O advogado que representa a família Jackson ignorou estas chamadas de atenção, dizendo que não passavam de pessoas aproveitadoras acenando números de uma qualquer "lotaria genética".
O jornal inglês "Sunday Mirror" apresentou declarações Susan Etok, uma médica londrina a quem Michael Jackson teria, alegadamente, pedido socorro na aquisição de medicamentos.
Etok disse que a medicação, pedida de maneira implorada por Jackson, tinha nomes americanos que não lhe diziam nada mas que a palavra Diprivan lhe soou familiar. Diprivan é usado em anestesias e, supostamente, era um recurso a que Jackson deitava mão quando queria dormir.
Tem sido especulado que foi essa substância, vendida sob o nome Propofol
, que o vitimou na noite de 24 ou na manhã de 25 de Junho passado. Jackson foi encontrado sem vida na mansão que alugou em Bel Air, o bairro mais exclusivo de Los Angeles onde sempre viveram as maiores estrelas de cinema e onde ainda reside Nancy Reagan.
Entretanto, um juiz de Los Angeles acabou de aprovar o acordo multimilionário
sobre as imagens captadas durante os últimos ensaios para os concertos que o Londres que não chegaram a realizar-se. As imagens existem em vídeo em alta definição e mantêm-se guardadas num cofre-forte, no Staples Center.
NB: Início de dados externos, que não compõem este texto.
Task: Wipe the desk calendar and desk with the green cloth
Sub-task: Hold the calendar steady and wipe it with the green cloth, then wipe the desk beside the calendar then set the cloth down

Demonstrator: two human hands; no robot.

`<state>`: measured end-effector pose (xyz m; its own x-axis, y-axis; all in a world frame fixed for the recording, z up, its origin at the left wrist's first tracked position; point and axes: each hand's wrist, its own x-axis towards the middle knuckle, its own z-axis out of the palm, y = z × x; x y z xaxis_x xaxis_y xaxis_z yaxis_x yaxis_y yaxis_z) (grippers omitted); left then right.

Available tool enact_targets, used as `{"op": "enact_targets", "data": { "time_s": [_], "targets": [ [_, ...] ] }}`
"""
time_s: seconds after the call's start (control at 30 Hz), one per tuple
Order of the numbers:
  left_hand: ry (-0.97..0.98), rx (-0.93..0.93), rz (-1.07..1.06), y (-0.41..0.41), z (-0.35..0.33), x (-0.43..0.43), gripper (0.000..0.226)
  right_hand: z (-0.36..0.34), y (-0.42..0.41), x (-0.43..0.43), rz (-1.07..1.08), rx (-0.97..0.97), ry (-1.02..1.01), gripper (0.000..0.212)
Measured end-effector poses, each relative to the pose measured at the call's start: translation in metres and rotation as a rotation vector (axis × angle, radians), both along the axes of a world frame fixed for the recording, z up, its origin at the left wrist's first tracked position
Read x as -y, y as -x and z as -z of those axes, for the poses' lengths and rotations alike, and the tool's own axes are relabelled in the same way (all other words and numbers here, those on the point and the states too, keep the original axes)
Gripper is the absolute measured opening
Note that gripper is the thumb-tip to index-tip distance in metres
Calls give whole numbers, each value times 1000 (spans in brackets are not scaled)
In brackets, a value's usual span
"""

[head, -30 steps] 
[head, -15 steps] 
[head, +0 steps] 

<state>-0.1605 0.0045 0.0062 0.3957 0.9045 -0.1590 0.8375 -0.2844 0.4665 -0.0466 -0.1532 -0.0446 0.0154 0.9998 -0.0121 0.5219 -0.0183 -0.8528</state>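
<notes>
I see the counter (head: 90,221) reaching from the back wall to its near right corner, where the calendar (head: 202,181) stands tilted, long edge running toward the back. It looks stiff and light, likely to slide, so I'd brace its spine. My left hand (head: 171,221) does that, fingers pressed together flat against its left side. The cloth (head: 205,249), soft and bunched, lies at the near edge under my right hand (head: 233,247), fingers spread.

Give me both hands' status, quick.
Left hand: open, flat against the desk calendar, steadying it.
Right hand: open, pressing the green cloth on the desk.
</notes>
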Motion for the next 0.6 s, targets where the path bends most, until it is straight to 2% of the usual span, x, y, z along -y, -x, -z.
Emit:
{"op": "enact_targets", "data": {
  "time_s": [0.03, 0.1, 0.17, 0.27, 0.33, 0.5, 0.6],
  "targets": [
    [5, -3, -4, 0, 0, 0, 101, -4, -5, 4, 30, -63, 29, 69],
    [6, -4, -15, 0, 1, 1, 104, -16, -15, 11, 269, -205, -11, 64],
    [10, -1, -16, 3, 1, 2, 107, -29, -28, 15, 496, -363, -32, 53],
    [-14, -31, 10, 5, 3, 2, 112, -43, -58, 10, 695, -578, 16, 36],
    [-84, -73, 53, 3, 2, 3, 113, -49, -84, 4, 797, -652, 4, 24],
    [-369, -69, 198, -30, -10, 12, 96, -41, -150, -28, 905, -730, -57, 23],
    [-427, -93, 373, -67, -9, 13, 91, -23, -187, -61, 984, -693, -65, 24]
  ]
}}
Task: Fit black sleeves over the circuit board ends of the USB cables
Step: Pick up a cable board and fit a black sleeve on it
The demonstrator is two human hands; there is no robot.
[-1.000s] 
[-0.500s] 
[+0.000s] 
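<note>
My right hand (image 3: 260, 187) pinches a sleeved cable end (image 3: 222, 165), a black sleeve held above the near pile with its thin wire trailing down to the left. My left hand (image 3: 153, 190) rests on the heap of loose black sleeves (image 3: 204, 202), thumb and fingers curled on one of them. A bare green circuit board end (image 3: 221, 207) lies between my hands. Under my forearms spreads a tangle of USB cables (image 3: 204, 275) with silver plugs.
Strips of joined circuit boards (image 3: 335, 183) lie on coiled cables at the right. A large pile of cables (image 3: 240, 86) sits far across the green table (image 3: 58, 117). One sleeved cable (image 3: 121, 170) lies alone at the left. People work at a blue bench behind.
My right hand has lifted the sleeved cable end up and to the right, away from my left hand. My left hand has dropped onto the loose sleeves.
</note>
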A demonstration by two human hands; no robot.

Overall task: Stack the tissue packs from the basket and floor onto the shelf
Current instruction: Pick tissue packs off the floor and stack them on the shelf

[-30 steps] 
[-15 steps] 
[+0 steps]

Na audiência de hoje de manhã os advogados de Katherine Jackson levantarem algumas objecções sobre pormenores de merchandising e o juiz pareceu sugerir que as crianças não deveriam, talvez, ser representadas pela mesma firma de advogados que vela pelos interesses da avó.
As últimas notícias referem que, findo que estão os testes toxicológicos, o cérebro do cantor já foi reunido ao cadáver. Não contando com as várias fugas de informação que até já despoletaram uma investigação em pleno Coroner's Office, os resultados das duas autópsias mantêm-se em segredo oficial. Não é que o corpo esteja a aguardar outra ronda de análises microscópicas. Não se espera, realmente, que haja uma terceira autópsia. Desde logo porque as reacções químicas nos tecidos já sofreram a influência do tempo passado entretanto e, também, como disse um dos médicos assistentes, porque o corpo já se encontrava bastante retalhado - a expressão foi "sliced and diced" - mesmo antes da segunda autópsia.
A demora na divulgação oficial terá mais a ver com a estratégia legal do condado de Los Angeles, que ficou com este caso escaldante (e escaldantemente caro) na mão, não podendo arriscar que a investigação seja derrotada em tribunal quando chegar o momento de mostrar provas conclusivas e incriminar quem teve culpa. Michael Jackson continua sem ser sepultado.